In the lead up to the election a number of Peers wrote an open letter to the Times newspaper, calling for home energy efficiency to be made a spending priority. They argued that investment in energy efficiency is the most cost effective way to cut carbon emissions and provides a long term solution to fuel poverty. The new chief executive of the UK Green Building Council, Julie Hirigoyen also hopes the new government will make energy efficiency a national infrastructure policy, as well as provide a commitment to minimum energy efficiency standards and to zero-carbon buildings. John Alker of the UK Green Building Council provides some initial thoughts on what the election result means for sustainability in the built environment. And Paul King also of the UK Green Building Council restates the case for investment in energy efficiency in his article for Adjacent Government.
The Insulated Render and Cladding Association (INCA) are also calling for the new government to implement energy saving improvements to homes, with their External Wall Insulation manifesto. INCA says external wall insulation as an energy efficiency measure protects consumers against rising energy prices and reduces carbon emissions in line with the UK’s legal obligations.
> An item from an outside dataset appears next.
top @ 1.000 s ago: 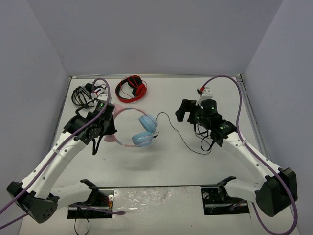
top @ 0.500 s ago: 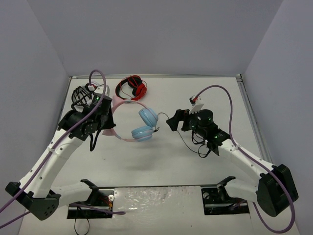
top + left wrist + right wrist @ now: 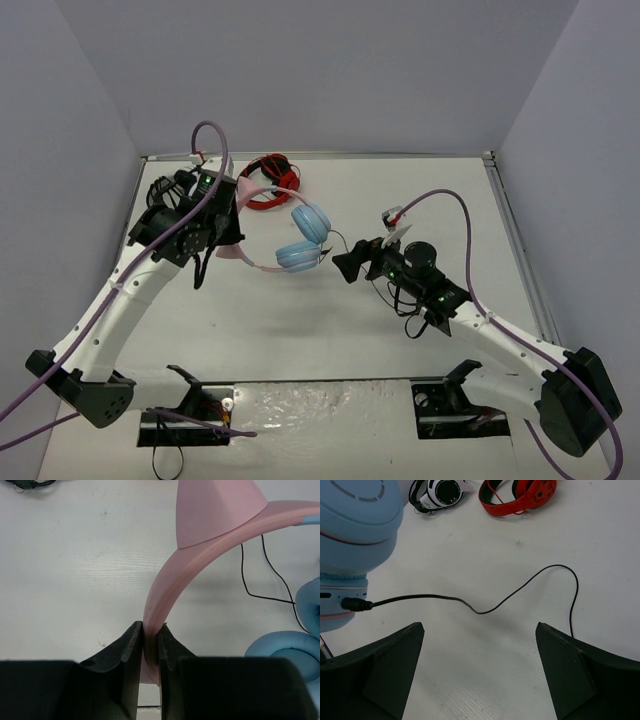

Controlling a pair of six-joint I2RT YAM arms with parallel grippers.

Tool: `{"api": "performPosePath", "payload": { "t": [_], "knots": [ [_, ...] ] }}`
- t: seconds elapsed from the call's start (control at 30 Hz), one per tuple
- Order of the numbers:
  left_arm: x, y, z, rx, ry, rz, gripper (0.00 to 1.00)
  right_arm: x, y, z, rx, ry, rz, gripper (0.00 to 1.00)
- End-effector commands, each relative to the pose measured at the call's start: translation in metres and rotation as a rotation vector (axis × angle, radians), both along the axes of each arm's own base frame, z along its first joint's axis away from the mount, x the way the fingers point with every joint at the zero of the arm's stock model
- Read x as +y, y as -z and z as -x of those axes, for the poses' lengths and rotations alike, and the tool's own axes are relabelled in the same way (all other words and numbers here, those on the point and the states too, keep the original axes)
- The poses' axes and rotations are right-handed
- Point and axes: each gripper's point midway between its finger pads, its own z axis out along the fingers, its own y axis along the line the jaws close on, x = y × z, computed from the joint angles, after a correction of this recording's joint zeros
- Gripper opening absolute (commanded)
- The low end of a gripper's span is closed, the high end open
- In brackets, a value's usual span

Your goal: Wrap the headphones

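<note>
- The step in hand, as I judge it, is catching the loose cord so that it can be wound round the set.
- On the left, the left pincer [image 3: 150,630] should stay firm on the pink cat-eared plastic headband [image 3: 162,585]. It should also hold the over-ear headphones [image 3: 300,238] steady, so that a pull on the cord does not swing them or strain the plug.
- On the right, the long thin black cable [image 3: 485,609] leaves a plug in the lower of the light blue round ear cups [image 3: 350,525] and snakes across just ahead of the right pincer [image 3: 480,627].
- A good catch would be a little way from the plug, with the cord centred in the gap and the tips low enough to trap so thin a line. A catch too near the plug risks knocking the cup.
- The left pincer is clenched and grasps the headband, one finger pressed to each side of the band. The cat ear stands just ahead of it and the ear cups lie off to its right. The set seems raised off the white surface [image 3: 450,200].
- The right pincer is released, its fingers spread wide. It holds nothing and touches nothing.
- The cable is just beyond the right pincer's opening, not yet between the fingers, and the blue cup is close at its front left.
- The red-and-black headphones [image 3: 517,495] and the black-and-white headphones [image 3: 440,492] lie well ahead of it.
</note>
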Motion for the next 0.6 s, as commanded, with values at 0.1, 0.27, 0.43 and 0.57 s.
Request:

Ian Hutchcroft, Head of Local Delivery at the Energy Saving Trust asks Energy efficiency and housing: what next for Local Authorities? in his article for Adjacent Government. Bristol is seeking to become the most sustainable city in the UK. To achieve this they have launched Warm Up Bristol, which focuses on improving home energy efficiency. They are also seeking to establish their own energy company and are investing in renewable energy.
Last year the UK installed more new solar power than any other European country. The UK is forecast to remain the leading installer in Europe this year, yet overall Europe’s solar market has declined by 30%.
The Department for Energy and Climate Change has issued an update to the figures for Green Deal and the energy company obligation (ECO). These show, during February 2015, the lowest level of uptake in 20 months.
Green construction is growing worldwide, according to a report on World Green Building Trends. It also indicates a strong green construction market here in Britain, saying that “UK firms include some of the most dedicated to green—45% report doing at least 60% of their work green, and this number is expected to increase by 51% over the next three years, indicating a strong future market”.